§ What you have to do
Reproduce only the stretch of entries below that begins at the first line and ends at the line holding "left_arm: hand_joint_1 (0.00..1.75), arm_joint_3".

§ Data records
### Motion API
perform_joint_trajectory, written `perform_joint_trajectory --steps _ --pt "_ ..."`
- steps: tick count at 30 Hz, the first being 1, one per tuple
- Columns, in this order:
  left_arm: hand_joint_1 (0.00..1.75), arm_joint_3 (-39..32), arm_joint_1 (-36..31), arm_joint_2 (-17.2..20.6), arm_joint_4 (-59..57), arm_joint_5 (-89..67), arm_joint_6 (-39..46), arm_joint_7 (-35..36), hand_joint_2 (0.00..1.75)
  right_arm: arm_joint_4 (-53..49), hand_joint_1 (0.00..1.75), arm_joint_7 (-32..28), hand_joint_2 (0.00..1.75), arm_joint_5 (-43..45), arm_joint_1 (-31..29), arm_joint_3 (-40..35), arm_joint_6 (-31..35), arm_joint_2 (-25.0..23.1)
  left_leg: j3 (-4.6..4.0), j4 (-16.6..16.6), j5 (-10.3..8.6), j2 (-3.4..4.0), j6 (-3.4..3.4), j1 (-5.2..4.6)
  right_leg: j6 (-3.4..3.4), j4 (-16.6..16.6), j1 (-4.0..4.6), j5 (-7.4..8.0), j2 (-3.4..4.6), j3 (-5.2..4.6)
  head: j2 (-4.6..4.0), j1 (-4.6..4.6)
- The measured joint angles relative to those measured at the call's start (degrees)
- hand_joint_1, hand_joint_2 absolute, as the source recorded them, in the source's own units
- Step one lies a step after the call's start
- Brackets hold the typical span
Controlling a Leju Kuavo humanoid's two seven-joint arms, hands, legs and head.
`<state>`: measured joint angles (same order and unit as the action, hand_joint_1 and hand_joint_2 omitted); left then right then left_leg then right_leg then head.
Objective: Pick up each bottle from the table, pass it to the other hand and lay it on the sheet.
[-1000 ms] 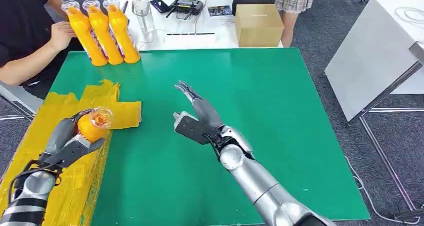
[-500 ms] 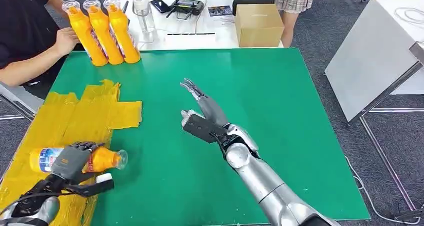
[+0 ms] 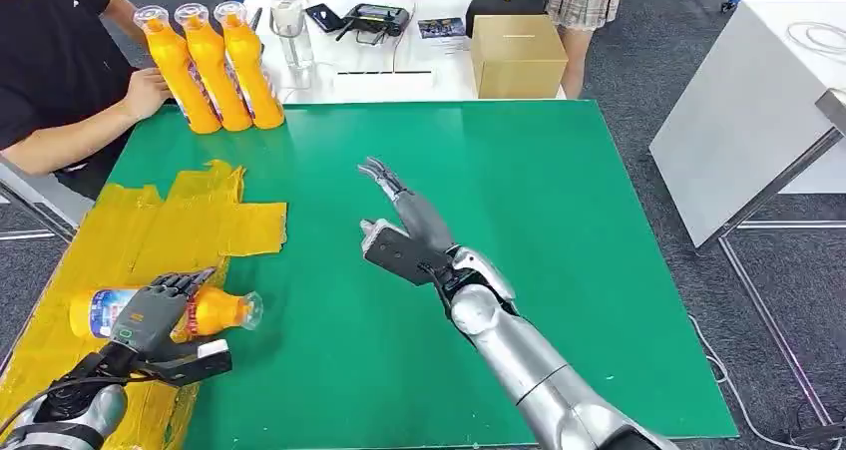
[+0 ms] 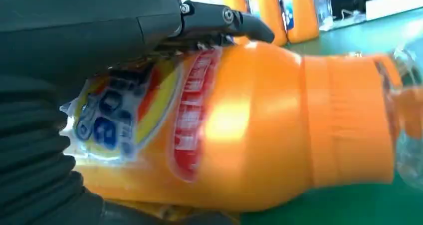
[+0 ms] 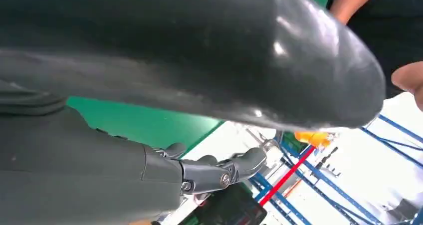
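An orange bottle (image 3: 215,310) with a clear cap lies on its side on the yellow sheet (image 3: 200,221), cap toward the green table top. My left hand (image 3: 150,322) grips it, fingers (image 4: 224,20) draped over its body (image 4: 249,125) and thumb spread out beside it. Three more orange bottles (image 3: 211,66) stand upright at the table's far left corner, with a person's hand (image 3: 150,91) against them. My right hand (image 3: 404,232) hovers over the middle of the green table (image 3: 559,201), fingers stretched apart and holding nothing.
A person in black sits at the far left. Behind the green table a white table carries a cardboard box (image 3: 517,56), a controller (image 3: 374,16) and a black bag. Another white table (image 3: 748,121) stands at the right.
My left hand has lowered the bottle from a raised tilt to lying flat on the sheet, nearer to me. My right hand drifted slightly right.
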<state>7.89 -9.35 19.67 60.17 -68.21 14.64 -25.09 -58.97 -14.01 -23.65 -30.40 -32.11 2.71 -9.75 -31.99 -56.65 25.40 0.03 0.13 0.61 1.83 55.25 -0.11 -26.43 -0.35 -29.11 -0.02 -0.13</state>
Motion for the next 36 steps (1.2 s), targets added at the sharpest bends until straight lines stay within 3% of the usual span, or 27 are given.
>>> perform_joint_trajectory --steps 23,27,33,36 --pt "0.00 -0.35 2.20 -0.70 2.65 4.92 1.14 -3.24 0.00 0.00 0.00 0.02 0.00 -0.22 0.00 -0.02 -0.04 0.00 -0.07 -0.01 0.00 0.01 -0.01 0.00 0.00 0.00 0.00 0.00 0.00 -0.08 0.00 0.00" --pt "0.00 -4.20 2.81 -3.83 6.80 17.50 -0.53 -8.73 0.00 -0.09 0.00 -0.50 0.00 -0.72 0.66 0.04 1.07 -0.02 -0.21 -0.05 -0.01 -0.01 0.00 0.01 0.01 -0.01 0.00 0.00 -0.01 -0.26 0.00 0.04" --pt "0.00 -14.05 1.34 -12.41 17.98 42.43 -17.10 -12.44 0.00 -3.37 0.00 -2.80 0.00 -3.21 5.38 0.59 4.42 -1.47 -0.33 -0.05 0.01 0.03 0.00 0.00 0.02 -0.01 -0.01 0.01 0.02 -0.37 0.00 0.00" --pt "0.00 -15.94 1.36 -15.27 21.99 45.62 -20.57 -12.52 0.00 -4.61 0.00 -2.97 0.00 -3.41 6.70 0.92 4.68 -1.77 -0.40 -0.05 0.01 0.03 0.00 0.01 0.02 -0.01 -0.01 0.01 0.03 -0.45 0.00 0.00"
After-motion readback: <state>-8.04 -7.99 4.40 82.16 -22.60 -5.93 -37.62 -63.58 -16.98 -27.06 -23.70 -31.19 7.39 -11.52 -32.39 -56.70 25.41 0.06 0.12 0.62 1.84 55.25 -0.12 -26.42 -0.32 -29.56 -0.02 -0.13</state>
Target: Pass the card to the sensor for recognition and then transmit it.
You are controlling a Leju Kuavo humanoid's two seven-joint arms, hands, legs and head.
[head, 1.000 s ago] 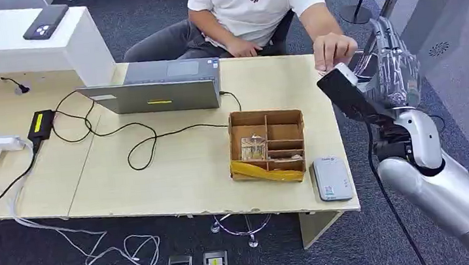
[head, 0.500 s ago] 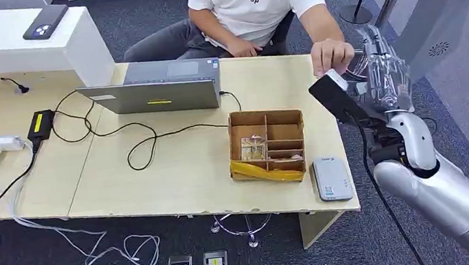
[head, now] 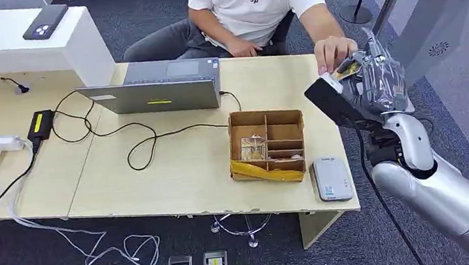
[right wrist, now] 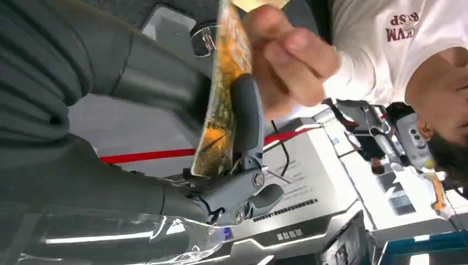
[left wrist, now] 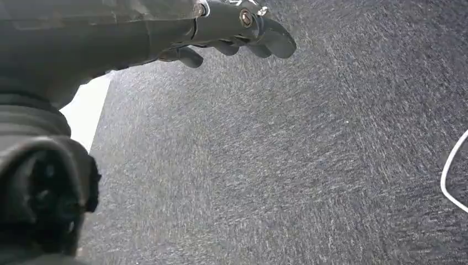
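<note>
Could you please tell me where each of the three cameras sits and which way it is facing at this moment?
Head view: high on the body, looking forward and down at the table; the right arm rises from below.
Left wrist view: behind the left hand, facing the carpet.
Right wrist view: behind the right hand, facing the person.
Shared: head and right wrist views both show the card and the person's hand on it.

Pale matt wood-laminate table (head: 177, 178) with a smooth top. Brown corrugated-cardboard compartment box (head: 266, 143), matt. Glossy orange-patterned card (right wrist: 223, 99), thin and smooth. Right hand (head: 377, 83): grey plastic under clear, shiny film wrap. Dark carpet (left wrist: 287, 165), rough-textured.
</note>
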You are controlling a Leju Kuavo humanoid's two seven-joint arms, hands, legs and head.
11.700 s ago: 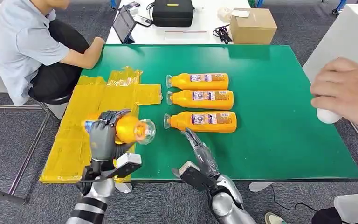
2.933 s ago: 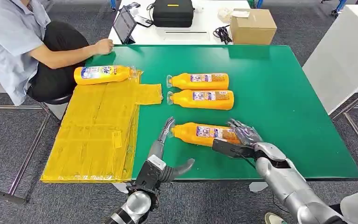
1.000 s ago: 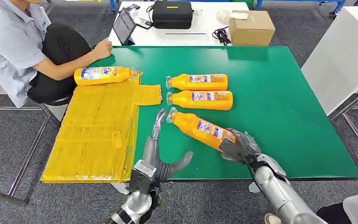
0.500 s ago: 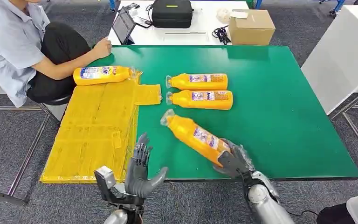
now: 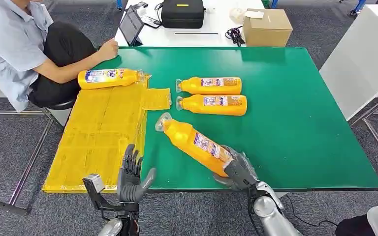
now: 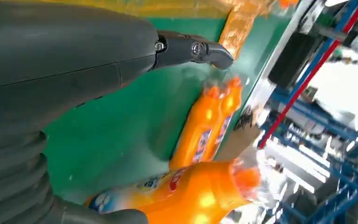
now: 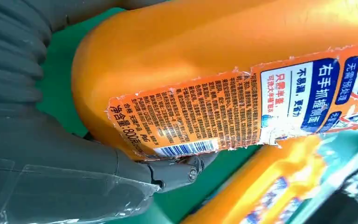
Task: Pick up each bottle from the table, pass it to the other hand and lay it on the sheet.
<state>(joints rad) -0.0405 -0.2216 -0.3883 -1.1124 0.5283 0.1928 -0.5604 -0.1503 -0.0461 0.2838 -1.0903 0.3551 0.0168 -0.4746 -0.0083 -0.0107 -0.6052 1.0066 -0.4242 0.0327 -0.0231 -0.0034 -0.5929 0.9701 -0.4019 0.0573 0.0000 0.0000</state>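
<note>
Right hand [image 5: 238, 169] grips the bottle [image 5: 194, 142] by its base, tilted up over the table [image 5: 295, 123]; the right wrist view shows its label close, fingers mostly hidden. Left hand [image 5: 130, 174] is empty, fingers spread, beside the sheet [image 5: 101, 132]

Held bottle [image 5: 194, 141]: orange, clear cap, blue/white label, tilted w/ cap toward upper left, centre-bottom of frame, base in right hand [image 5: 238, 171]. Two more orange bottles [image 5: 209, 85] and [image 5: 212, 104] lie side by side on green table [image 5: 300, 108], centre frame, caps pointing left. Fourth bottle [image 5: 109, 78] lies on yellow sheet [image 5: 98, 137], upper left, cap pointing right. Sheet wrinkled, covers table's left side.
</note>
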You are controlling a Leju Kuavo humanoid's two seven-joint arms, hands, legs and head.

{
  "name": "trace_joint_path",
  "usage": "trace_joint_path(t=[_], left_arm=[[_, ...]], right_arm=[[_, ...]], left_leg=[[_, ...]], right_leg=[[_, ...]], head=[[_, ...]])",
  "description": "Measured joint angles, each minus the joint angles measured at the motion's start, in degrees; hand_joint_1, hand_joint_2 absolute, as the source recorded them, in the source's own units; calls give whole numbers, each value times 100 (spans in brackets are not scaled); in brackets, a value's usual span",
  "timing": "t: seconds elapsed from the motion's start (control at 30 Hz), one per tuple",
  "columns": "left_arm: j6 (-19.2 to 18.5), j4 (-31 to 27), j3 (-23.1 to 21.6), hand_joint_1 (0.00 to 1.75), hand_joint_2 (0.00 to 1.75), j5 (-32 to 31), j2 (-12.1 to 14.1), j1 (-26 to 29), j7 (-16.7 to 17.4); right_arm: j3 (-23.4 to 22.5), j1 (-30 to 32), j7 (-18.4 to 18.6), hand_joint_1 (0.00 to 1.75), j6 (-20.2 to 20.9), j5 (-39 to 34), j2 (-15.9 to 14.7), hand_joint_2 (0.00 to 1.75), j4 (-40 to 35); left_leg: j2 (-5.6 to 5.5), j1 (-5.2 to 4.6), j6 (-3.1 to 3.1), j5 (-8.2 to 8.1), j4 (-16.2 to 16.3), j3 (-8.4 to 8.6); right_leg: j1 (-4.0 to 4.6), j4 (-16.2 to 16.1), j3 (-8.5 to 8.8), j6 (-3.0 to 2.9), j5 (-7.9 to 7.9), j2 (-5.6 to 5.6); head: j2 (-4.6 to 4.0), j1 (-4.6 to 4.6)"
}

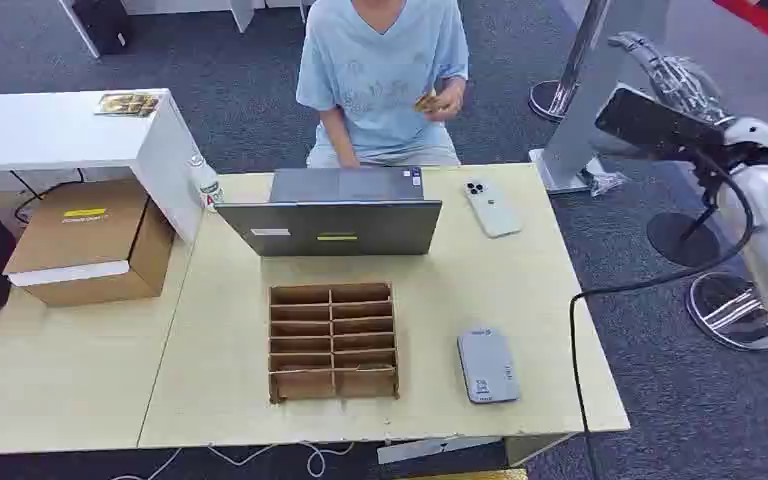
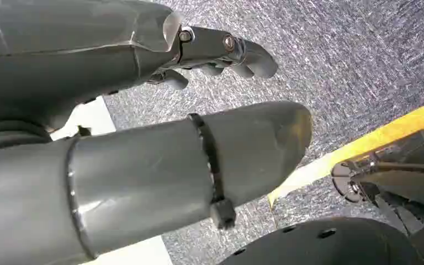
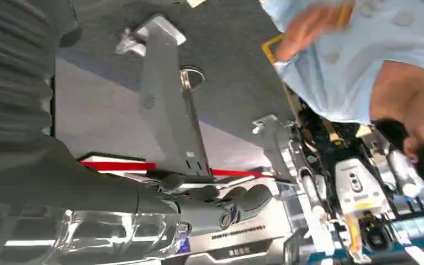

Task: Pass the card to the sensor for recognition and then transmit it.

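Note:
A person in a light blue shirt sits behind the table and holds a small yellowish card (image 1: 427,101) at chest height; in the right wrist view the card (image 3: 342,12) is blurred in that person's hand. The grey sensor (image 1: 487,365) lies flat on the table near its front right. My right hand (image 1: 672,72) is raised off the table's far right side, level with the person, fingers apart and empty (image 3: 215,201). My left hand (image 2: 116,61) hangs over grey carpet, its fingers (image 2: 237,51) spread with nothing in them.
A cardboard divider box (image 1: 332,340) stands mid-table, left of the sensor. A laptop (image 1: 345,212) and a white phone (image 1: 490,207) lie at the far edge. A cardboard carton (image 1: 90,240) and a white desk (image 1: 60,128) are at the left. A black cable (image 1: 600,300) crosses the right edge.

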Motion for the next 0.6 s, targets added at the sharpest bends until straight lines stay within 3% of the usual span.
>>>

§ Task result
### Motion API
perform_joint_trajectory, written `perform_joint_trajectory --steps _ --pt "_ ..."`
- steps: tick count at 30 Hz, the first being 1, one per tuple
- Columns, in this order:
  left_arm: hand_joint_1 (0.00..1.75), arm_joint_3 (-39..32), arm_joint_1 (-36..31), arm_joint_2 (-17.2..20.6), arm_joint_4 (-59..57), arm_joint_5 (-89..67), arm_joint_6 (-39..46), arm_joint_7 (-35..36), hand_joint_2 (0.00..1.75)

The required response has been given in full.